Erin didn’t answer because that antechamber looked exactly like the one she’d lost Abby in, complete with a rusted and bent pipe. Hadn’t she come this way with Abby? Was Abby part of the pyre in the Main Hall, burning with the rest of the bodies?

She couldn’t entertain that thought.

Not when she sensed she was getting closer to the chamber where Jillian lost her mother. Or was that farther back? Maybe she’d taken a wrong turn?

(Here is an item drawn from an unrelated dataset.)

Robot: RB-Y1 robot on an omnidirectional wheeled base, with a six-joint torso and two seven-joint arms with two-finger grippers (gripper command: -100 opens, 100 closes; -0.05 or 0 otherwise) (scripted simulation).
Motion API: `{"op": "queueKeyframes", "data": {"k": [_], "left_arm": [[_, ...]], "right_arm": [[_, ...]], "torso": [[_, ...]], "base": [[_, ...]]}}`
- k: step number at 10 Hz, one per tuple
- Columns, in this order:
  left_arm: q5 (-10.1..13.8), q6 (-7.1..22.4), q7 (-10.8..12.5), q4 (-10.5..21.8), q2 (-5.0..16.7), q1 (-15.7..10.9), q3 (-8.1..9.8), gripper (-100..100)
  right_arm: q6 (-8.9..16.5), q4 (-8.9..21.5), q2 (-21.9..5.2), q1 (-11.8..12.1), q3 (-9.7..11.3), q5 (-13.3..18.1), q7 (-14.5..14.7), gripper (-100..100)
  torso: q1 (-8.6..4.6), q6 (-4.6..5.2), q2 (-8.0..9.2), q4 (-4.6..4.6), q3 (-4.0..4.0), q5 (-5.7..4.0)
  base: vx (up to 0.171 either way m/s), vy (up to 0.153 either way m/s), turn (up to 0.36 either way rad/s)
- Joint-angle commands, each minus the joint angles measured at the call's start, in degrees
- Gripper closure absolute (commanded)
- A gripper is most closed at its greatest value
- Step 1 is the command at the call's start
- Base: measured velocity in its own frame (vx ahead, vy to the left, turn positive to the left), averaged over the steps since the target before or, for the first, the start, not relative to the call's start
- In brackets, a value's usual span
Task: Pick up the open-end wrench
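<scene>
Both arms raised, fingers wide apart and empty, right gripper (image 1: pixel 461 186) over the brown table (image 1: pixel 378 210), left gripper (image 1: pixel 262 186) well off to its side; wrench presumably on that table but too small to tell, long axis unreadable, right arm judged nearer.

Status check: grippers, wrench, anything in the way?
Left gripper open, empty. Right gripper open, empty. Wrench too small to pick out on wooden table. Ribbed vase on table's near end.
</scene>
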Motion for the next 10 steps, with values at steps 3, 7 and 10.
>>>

Shooting past another antechamber, Erin skittered to a stop, catching movement out of the corner of her eye. Patty was a few steps behind her about to cross a t-joint in the pipe when the stone suddenly exploded directly in front of Patty, the bullets meant for her head just barely missing their mark. Twisting back around the corner, gun out and safety off, Patty felt herself descend into a familiar but unwanted sense of heightened calm. Hearing became her sharpest tool, pinpointing where the shooter was by the sound of their shifting. Her retaliation was swift and effective.

Duck low.

Raise the barrel.

Aim for the torso not the small points like the head.

Squeeze the trigger and－

“Don’t shoot!” Erin ripped around the opposite corner Patty was rolling out from, hands raised well above her head. “Don’t shoot! Don’t shoot!”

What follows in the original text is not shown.